At a press conference on 14 April 2021, NATO Secretary General Stoltenberg declared with an air of achievement: “We are united in leaving Afghanistan!” – what a strange way to announce a defeat. Only three years earlier, Stoltenberg had called NATO the most successful military alliance of all times.
Now, it stands humiliated, beaten by a small, ill-armed, underfunded local group called the Taliban – all bearded men with ideas that are completely contrary to those NATO claimed it had fought for. This is an almost unbelievable turn of events.
Even if Western politicians, think tanks and the mainstream media may play it down, NATO’s defeat is not a small affair. To fight in Afghanistan, we assembled under NATO command the largest military coalition of countries since WWII.

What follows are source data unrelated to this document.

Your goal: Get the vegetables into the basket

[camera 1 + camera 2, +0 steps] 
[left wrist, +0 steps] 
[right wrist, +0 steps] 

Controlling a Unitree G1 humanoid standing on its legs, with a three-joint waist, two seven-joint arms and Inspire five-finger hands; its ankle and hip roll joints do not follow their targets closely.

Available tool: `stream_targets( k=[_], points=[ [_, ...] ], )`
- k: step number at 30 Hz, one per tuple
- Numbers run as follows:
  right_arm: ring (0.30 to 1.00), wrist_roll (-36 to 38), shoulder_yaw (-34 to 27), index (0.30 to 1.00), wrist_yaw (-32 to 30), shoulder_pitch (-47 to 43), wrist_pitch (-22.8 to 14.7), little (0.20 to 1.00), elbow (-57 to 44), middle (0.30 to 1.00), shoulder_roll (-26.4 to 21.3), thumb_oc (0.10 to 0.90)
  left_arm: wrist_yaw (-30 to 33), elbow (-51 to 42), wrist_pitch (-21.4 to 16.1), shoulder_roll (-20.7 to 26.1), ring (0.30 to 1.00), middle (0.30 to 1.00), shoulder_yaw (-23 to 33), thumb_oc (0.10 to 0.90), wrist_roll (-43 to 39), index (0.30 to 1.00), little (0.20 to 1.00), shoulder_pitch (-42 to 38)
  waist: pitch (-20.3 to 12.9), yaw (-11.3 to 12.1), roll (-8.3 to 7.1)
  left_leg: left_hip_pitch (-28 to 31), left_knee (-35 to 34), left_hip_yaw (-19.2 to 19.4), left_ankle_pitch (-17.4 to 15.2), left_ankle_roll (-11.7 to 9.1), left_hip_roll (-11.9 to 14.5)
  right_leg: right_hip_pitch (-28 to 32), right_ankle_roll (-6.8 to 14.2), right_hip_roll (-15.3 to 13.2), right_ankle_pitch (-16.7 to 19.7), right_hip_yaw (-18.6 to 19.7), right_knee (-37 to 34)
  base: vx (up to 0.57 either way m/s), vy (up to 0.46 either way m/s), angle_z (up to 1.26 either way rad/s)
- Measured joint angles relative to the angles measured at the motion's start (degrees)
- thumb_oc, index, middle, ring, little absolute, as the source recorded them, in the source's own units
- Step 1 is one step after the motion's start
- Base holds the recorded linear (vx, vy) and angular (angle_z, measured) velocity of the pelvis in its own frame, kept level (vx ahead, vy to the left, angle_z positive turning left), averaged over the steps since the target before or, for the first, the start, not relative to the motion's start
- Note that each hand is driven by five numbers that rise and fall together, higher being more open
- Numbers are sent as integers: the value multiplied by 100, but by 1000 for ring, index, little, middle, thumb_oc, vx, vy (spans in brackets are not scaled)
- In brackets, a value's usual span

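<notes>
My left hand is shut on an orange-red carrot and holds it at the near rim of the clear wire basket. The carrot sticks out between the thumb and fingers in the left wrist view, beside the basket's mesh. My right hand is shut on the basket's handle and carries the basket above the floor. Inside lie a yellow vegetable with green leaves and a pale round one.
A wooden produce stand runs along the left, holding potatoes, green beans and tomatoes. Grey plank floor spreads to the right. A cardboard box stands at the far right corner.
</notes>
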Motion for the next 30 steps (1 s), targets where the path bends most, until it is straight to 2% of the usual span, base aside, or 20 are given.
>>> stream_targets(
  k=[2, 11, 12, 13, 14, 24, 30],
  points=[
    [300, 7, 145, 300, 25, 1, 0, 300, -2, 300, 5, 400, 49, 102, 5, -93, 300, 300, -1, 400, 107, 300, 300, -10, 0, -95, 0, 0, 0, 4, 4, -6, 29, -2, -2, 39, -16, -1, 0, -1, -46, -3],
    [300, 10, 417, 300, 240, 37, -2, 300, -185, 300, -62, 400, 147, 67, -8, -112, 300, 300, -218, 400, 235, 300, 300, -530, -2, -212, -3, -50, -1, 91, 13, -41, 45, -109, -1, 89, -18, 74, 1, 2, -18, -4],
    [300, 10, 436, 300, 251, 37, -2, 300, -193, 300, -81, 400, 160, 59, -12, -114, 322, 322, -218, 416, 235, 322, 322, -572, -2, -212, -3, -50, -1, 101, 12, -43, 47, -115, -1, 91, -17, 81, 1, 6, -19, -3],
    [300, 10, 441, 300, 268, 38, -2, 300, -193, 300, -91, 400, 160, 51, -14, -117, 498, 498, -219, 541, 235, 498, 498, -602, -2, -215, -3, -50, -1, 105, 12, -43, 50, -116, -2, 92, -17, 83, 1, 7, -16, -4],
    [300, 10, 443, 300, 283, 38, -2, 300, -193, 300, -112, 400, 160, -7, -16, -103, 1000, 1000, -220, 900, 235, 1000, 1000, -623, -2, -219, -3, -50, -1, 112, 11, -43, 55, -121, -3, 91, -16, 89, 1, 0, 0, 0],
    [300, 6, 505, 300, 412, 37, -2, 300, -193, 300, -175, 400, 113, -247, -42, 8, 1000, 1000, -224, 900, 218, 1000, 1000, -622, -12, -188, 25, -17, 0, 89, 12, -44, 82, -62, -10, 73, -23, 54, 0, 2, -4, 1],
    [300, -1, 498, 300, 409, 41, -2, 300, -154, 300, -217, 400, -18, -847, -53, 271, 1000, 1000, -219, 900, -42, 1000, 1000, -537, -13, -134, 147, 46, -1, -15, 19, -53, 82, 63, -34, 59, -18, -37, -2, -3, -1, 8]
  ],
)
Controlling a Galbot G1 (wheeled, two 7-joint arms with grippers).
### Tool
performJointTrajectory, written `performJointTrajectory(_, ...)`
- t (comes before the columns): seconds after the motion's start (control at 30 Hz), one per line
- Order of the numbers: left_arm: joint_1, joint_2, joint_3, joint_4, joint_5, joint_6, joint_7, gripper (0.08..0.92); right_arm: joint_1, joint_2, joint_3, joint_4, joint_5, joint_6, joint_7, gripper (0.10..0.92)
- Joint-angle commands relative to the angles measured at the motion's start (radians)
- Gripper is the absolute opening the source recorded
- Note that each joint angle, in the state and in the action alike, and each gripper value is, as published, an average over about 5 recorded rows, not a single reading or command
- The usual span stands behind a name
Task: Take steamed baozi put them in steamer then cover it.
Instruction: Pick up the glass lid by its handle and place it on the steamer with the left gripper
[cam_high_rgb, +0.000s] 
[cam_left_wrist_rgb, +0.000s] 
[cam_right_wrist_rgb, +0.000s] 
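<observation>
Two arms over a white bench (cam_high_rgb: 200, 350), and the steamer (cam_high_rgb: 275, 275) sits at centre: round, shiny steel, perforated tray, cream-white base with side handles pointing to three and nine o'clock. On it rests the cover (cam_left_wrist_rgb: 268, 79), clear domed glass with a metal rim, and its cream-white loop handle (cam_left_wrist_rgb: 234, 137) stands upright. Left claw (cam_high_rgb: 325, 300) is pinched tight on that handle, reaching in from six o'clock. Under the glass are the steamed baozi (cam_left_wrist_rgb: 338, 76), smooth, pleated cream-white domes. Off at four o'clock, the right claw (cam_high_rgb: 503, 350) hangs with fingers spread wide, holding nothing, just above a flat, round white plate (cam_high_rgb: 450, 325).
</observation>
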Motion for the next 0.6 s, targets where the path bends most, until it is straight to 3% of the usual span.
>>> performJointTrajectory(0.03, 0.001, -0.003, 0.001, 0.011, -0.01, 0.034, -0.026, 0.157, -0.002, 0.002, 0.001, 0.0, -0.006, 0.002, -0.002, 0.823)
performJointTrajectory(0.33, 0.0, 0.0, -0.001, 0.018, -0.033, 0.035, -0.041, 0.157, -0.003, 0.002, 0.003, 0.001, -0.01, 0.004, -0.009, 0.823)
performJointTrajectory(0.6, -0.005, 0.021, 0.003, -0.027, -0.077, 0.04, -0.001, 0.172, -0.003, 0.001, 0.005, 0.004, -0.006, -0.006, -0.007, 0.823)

At times, this coalition included 54 countries. Even if some made only token contributions, these countries combined control well over 60% of world-wide military budgets and have some of the technically most advanced and powerful armed forces.
Almost the entire Western world had descended on Afghanistan, one of the poorest countries in the world … and it lost. This must have consequences that go far beyond Afghanistan.
This defeat should mark the end of an era in which the West believed that it was its divine mission to rule the world as a force of good and that this gave it the right to impose, if necessary with military force, our political system on other countries.
This defeat should compel us to fundamentally rethink how we see our role in the world, how we relate to countries with different political systems, and how we can protect our principles of liberal democracy in a changing world we no longer dominate. The greatest mistake would now be to ignore the lessons we should draw from the Afghanistan debacle.
Indeed, the US/NATO pull-out from Afghanistan after 20 years of war is a signal of military defeat. None of its aims were achieved. Quite to the contrary, NATO will leave Afghanistan in chaos and on the verge of a new round of anarchy and violence. For the Afghans we had promised paradise, the sufferings will continue, if not intensify.